Absolutely, and I think that’s kind of what threw me off in my younger years. It was all of this you know, external, as well as internal pressure. Just the expectations you have of yourself, that people have of you. I think that can be very confusing when you’re growing up.
It’s been over a year since the Spice World Tour How do you feel about that experience when you think back now?
It still feels, it’s kind of like surreal. Like it didn’t really happen. The audiences were amazing. We felt like we were playing to audiences that were more excited than they were in the nineties. And I feel like there’s this whole nostalgia thing.
The audiences were predominantly females, around their 30s, early 30s, and late 20s. And we’d just seen all these amazing kids grow up and become Spice Girls, you know? They were just so up for having a good time and like super sassy and super fun. It was so special.
I think it was really a big part in making this album what it is. Because it just made me feel really proud of everything that we achieved and the legacy that we’ve left behind.
Have you played the album to any of the Spice Girls?
Do you know, I haven’t.
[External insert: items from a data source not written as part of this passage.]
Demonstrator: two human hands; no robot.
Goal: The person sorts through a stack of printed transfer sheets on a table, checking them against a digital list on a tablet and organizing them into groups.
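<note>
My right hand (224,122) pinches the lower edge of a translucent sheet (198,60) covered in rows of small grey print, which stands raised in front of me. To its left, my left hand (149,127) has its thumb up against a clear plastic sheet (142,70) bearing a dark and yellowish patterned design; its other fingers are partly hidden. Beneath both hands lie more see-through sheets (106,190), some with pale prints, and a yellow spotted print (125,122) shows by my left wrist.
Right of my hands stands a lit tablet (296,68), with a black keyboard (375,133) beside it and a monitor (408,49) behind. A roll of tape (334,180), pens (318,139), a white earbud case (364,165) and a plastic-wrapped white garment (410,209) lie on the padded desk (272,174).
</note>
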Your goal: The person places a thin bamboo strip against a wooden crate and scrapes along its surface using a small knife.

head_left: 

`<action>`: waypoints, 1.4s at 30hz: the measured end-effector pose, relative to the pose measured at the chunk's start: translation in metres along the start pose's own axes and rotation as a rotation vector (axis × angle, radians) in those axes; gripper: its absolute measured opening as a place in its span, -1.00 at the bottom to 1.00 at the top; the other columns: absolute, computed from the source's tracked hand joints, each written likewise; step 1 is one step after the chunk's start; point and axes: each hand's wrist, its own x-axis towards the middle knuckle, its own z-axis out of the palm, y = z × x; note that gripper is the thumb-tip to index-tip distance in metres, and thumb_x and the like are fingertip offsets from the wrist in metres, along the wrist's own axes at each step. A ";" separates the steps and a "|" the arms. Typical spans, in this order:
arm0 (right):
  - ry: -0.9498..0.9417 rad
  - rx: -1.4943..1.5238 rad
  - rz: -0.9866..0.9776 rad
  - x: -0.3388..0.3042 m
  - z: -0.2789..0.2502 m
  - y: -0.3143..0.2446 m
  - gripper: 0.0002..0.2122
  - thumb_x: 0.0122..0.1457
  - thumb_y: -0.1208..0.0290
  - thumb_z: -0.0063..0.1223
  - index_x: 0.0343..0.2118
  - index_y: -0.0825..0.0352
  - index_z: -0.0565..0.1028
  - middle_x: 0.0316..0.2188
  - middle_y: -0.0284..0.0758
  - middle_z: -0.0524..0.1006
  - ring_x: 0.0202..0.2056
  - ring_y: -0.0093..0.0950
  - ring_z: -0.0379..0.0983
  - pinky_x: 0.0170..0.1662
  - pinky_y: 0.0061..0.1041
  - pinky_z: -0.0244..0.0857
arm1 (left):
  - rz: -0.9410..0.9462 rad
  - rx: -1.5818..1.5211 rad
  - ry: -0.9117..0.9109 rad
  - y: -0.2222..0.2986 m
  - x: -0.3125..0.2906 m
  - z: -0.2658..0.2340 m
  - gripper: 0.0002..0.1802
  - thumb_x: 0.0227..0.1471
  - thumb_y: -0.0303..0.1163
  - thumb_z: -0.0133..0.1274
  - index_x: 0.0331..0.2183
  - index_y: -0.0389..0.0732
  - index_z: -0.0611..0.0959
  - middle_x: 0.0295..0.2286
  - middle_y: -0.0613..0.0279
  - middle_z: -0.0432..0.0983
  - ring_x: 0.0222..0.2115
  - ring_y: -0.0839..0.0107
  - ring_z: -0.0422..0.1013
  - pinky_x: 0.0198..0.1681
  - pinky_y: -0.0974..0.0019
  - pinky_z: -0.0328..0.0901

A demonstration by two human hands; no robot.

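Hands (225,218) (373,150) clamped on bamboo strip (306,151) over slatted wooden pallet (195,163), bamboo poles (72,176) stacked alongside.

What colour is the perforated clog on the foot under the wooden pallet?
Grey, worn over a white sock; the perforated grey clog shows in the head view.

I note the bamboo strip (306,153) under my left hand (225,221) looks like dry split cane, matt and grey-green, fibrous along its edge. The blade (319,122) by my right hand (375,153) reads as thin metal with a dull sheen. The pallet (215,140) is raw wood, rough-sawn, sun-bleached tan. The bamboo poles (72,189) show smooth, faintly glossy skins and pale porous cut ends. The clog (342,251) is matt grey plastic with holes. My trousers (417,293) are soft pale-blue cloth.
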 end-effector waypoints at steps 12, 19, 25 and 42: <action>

I mean, I saw them a few weeks back and they’ve heard things and we’re all so supportive of each other. Doing different things. Hopefully they’ll like it.
What does your daughter think of it?
She loves it. She said she loves it and the videos as well. We’ve been really trying to make some great content. Because you know, everything is so visual isn’t it now and everything’s online. So we made some great videos and she’s like, “Mum, it’s like chart music”.